2016 was a very difficult year for Yahoo who experienced two separate breaches that affected 500 million users one time and 1 billion users the next. The hackers who managed to steal the details of 1 billion user accounts of the company, according to the New York Times, sold the database data on the Dark Web last August for $300.000.
The information comes from Andrew Komarov, head of the information office at InfoArmor security company. The researcher told NYT that three buyers, including two prominent spammers and another who could participate in regular espionage actions, bought the whole database with 300.000 dollars from a group of hackers believed to be operating from Eastern Europe.
The amount of 300.000 dollars is considered humiliating, for a database containing one billion accounts. This means buyers paid for each 0,0003 cents account of the dollar to hackers.
Please note that in addition to full names, passwords, dates of birth and phone numbers, the database contains security features and creationof backups to email addresses that could help in resetting forgotten passwords.

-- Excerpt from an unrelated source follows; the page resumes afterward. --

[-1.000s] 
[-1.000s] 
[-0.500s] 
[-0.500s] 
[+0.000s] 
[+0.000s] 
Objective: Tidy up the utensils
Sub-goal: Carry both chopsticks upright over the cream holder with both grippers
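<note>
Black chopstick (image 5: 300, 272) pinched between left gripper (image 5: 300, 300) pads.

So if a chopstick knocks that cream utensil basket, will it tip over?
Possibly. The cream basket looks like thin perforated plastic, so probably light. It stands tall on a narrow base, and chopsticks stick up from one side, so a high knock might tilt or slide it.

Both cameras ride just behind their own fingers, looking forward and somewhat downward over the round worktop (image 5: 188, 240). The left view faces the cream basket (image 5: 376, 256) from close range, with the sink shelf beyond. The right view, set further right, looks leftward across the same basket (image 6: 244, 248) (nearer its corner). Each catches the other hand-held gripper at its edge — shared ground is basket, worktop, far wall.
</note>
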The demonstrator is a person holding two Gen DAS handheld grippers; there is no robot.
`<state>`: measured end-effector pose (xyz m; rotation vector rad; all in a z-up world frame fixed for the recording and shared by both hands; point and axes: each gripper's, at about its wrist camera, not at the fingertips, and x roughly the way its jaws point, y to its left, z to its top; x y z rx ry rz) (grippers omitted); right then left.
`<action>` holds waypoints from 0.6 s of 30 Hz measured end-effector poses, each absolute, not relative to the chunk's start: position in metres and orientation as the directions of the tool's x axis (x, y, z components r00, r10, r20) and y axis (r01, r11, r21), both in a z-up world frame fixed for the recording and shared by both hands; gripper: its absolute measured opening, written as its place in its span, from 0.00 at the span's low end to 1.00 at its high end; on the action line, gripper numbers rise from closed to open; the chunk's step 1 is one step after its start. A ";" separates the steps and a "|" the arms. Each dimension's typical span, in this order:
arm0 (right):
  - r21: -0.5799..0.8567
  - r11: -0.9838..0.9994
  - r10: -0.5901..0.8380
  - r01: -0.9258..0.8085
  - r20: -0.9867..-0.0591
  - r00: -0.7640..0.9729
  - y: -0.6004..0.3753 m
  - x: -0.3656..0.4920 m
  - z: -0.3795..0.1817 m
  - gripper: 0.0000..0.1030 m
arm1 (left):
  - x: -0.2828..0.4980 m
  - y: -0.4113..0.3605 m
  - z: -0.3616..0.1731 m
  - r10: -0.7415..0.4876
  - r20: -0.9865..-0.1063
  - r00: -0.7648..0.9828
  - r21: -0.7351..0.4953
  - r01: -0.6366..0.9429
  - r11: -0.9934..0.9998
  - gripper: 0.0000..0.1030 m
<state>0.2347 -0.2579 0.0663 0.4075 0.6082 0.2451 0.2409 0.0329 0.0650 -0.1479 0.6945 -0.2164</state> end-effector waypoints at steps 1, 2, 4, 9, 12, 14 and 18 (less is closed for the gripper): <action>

Of course this data can be used in attacks Phishing which may have exact personal information, and target bank accounts, credit cards, anything else you can imagine.
Komarov told Bloomberg that more than 150.000 US government and military accounts were found in the database, meaning hackers could threaten national security.
Yahoo, on the other hand, said it was unable to confirm Komarov's allegations yet. Meanwhile, the FBI said in a statement that it is investigating the violation.
It will be interesting to see what this revelation will bring to the future of Yahoo, which is preparing to be transferred to a new owner. Verizon up until the announcement of hack offered 4.8 billions to purchase the company.